## Assignment
Repeat the listing below exactly. Pictures do not belong in the copy.

## Information shown
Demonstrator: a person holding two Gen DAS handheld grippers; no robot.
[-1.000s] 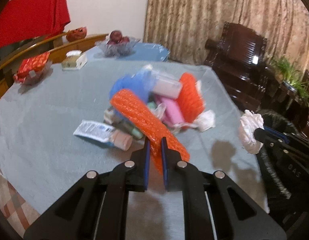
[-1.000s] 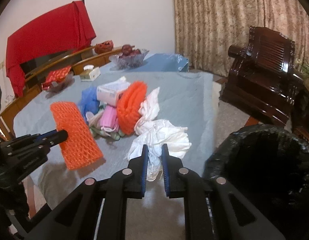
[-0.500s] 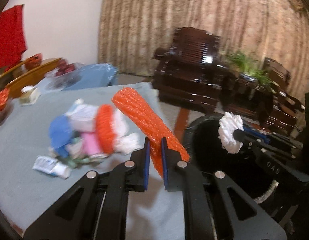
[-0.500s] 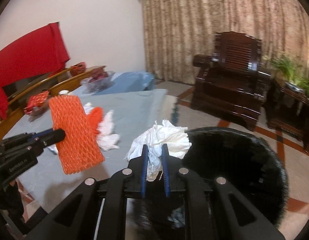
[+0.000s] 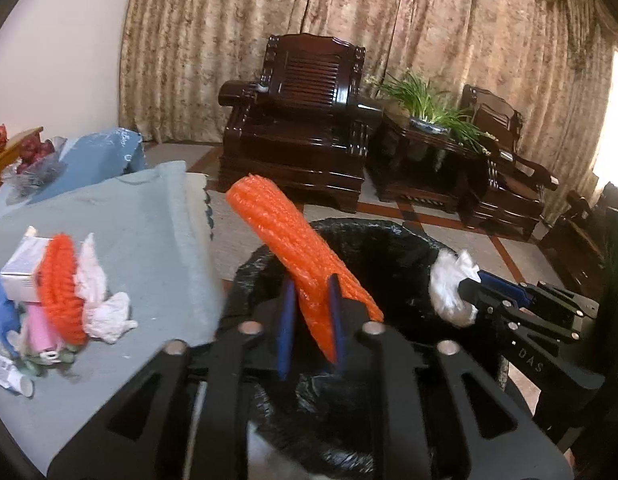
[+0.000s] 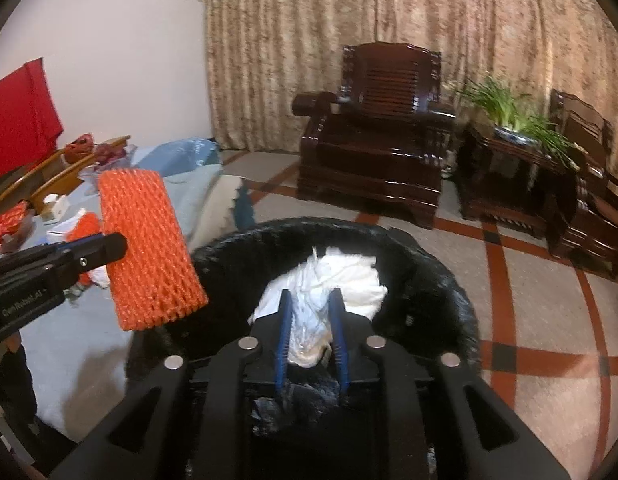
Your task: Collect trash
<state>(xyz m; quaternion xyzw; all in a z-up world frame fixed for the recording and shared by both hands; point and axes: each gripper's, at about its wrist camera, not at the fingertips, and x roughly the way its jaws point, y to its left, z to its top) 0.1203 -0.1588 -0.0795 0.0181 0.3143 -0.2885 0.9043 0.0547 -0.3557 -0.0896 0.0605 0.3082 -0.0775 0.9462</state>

## Worked solution
Demonstrator: a person holding two Gen DAS handheld grippers; no robot.
[-1.000s] 
[-1.000s] 
[-0.500s] 
[-0.500s] 
[+0.000s] 
[+0.000s] 
Your task: Collect trash
<state>(xyz m; quaternion xyzw; all in a z-up world frame fixed for the recording and shared by both hands; point and axes: each gripper's, at about its wrist camera, not at the fingertips, and x roughly the way its jaws point, y to its left, z to its top) 0.1203 -0.1588 -0.0795 0.0181 0.3143 -0.2885 0.9043 0.0547 -0.3557 -0.0896 0.0605 0.3082 -0.0775 0.9462</state>

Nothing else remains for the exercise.